Riavvolse il rotolo, lo riconsegnò all’inserviente e sedette. Nella sinagoga, gli occhi di tutti erano fissi su di lui. Allora cominciò a dire loro: «Oggi si è compiuta questa Scrittura che voi avete ascoltato».
Tutti gli davano testimonianza ed erano meravigliati delle parole di grazia che uscivano dalla sua bocca.

Parola del Signore.

Sopra

Roberto Pasolini

Volendo trarre tutte le conseguenze dal mistero dell’Incarnazione, l’apostolo Giovanni sembra non riuscire a trattenere una particolare gioia alla fine della sua indimenticabile lettera. La esprime in termini che siamo soliti utilizzare nel linguaggio sportivo, o in quello politico e militare. Raramente nell’ambito della fede.  
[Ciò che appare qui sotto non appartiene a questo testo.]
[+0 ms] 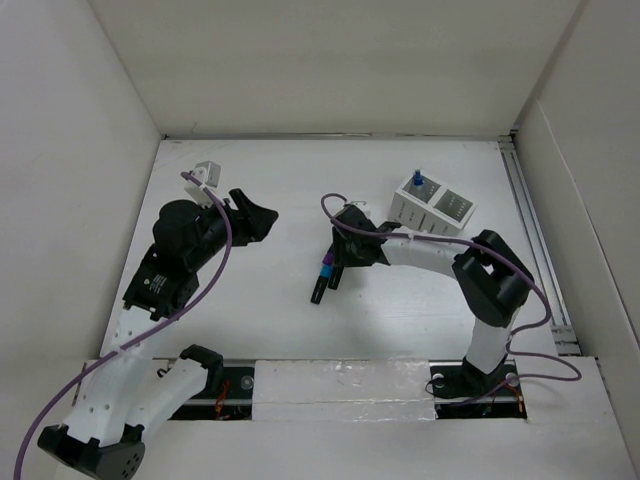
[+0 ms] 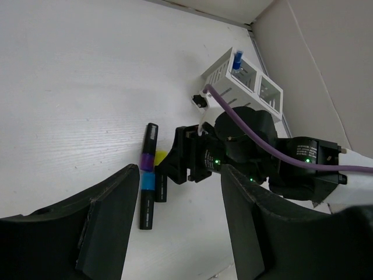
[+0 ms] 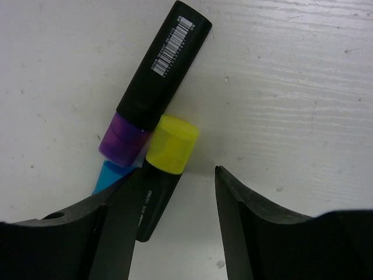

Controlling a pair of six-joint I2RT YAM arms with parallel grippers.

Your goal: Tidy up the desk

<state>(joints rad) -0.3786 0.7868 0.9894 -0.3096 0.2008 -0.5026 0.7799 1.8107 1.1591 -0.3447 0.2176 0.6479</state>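
Left pincer (image 2: 178, 172) and right pincer (image 3: 176, 174) both gape open.

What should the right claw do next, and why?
Probably slide the right gripper sideways until the yellow-capped marker lies centred between its open fingers. That marker lies on the desk partly under one finger, against the purple-capped marker, so closing here might miss.

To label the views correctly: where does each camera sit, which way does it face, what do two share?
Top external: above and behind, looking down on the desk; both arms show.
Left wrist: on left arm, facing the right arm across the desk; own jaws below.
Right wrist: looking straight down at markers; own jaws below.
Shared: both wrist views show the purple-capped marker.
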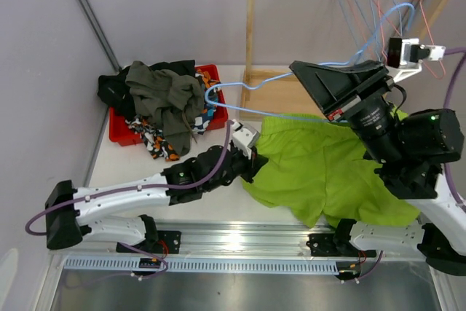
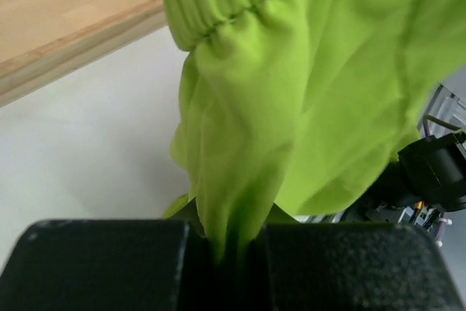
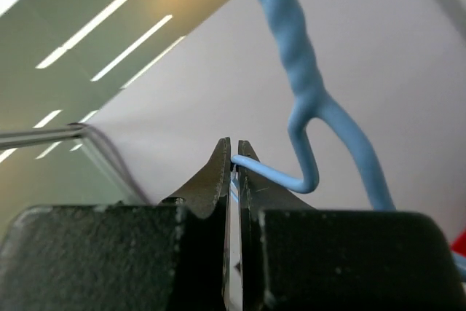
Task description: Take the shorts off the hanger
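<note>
The lime green shorts [image 1: 328, 169] lie rumpled on the table [image 1: 127, 159], with the elastic waistband gathered along the blue hanger [image 1: 240, 111]. The left gripper [image 2: 233, 242] pinches a fold of their fabric. The right gripper [image 3: 234, 159] is pressed together on the hanger's wire.

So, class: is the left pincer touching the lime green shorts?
Touching. Left wrist view: the left pincer pinches a fold of the lime green shorts.
</note>
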Tool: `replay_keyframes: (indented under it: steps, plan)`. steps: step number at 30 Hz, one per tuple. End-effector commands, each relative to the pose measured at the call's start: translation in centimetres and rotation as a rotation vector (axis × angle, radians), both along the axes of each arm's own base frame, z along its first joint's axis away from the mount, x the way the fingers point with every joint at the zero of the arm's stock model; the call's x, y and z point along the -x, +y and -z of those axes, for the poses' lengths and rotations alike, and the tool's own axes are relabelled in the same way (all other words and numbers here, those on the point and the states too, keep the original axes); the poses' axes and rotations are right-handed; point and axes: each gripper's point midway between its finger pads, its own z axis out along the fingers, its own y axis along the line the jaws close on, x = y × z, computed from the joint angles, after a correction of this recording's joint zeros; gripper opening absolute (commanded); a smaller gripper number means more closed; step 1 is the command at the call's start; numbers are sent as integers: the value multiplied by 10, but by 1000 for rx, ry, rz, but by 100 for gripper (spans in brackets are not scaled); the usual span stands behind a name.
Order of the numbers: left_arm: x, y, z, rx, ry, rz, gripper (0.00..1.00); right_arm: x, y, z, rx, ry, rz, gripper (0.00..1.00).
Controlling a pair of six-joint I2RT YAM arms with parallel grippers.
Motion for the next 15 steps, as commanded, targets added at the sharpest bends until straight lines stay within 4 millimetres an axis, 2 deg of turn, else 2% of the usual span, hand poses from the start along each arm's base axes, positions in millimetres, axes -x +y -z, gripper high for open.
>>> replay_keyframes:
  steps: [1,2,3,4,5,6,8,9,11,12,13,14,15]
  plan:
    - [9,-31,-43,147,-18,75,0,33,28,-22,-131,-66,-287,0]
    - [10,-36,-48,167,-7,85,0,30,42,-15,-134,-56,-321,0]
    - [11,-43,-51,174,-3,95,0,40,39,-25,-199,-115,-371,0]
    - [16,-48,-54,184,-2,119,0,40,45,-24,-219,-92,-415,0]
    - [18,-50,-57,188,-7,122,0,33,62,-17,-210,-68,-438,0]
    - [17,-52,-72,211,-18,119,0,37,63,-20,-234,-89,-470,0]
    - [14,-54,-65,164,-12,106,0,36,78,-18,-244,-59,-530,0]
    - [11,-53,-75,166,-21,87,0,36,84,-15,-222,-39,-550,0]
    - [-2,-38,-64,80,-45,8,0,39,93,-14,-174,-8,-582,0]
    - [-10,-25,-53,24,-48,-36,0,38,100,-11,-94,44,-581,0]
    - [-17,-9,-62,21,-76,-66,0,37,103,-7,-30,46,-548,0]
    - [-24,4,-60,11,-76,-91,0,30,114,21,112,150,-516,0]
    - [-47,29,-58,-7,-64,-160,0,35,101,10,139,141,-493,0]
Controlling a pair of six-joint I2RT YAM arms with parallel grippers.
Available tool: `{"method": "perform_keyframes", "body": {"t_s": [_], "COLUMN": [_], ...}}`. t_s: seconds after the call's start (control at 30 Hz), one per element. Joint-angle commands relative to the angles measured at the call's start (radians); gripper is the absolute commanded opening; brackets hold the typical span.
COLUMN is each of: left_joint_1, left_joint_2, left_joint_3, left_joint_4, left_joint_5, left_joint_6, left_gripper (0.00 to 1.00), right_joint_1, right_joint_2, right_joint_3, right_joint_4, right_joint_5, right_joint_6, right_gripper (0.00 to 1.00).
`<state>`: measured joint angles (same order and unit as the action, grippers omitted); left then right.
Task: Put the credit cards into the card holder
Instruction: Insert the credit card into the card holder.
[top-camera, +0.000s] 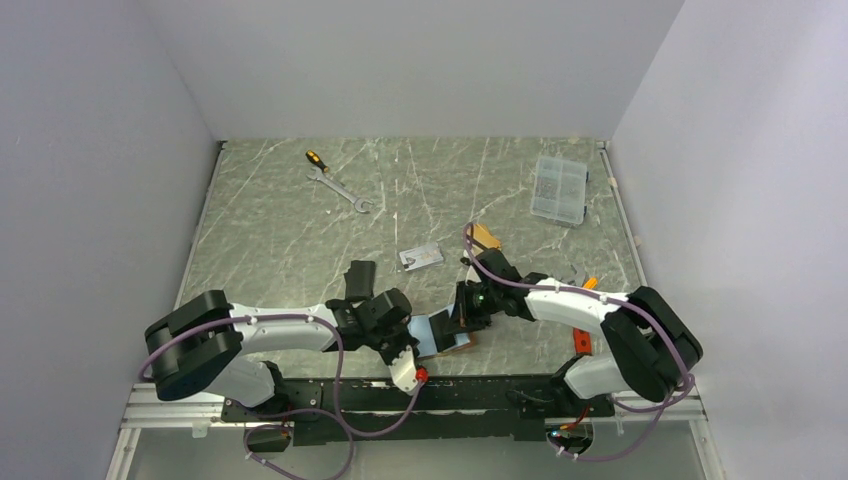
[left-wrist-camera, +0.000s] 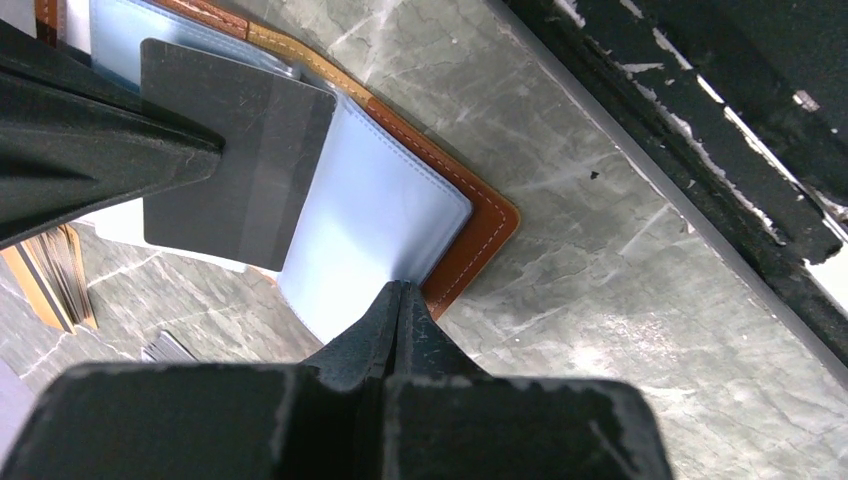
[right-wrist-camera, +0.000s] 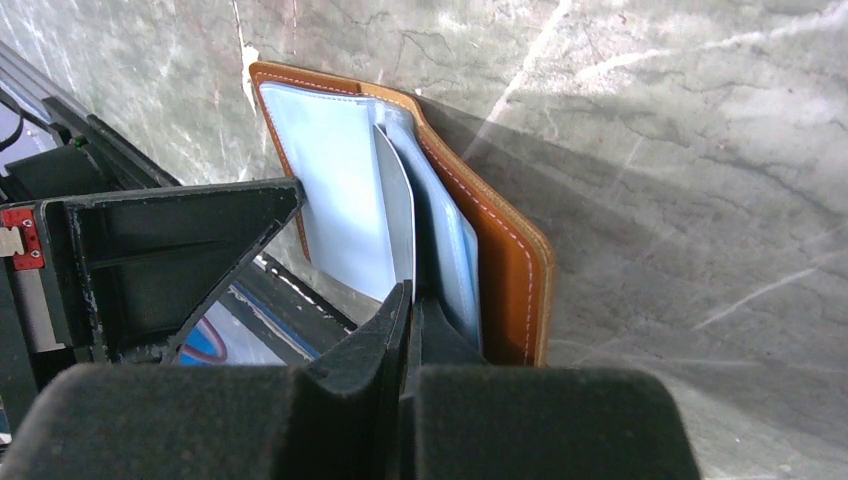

Chiunque è stato generato da Dio vince il mondo; e questa è la vittoria che ha vinto il mondo: la nostra fede (1Gv 5,4).  

Il Natale del Signore nella nostra carne umana non è stato esercizio di stile o di virtù, affinché noi avessimo l’ultimo — insuperabile — parametro di perfezione con cui misurarci. Il Verbo si è lasciato “concepire” dal grembo della Vergine perché noi potessimo accedere a una nuova generazione, non vincolata dalla carne e del sangue, ma dal desiderio e dal disegno di Dio. Per quanto questo ci sia noto, dimentichiamo di considerarlo in termini di vittoria. Contro un mondo — o meglio un modo di pensare — dove l’amore è considerato vetta irraggiungibile, meta sempre distante.  

Carissimi, noi amiamo Dio perché egli ci ha amati per primo (4,19).

La nostra fede nel mistero del Natale non è una vittoria perché rappresenta la più corretta espressione teologica della rivelazione di Dio. Non si sta dalla parte dei vincitori in quanto detentori di un sapere, ma perché partecipi di una natura nuova e divina. Credere che il bimbo di Betlemme sia il vero segno di luce che manca vuol dire vincere la più terribile battaglia contro le tenebre di questo mondo: quelle che vogliono farci credere di non poter avere l’iniziativa della risposta. Quella positività che il Signore Gesù sembra assumere invece con tanta disinvoltura nella sinagoga di Nazaret.  

«Lo Spirito del Signore è sopra di me; per questo mi ha consacrato con l’unzione e mi ha mandato a portare ai poveri il lieto annuncio» (Lc 4,18).

Le prime parole pronunciate da Gesù per vincere e amare il mondo dichiarano quello che dobbiamo credere, cioè vivere. Sopra di noi non c’è il nulla, né il caos, né l’affanno di un cielo troppo impegnato a far tutti contenti. C’è uno Spirito, eterno, immutabile, invincibile. È l’amore di un Dio contento di poter fare il primo passo. E di insegnare anche a noi a farlo. Senza più dover attendere un’occasione diversa da quella che oggi abbiamo. E siamo.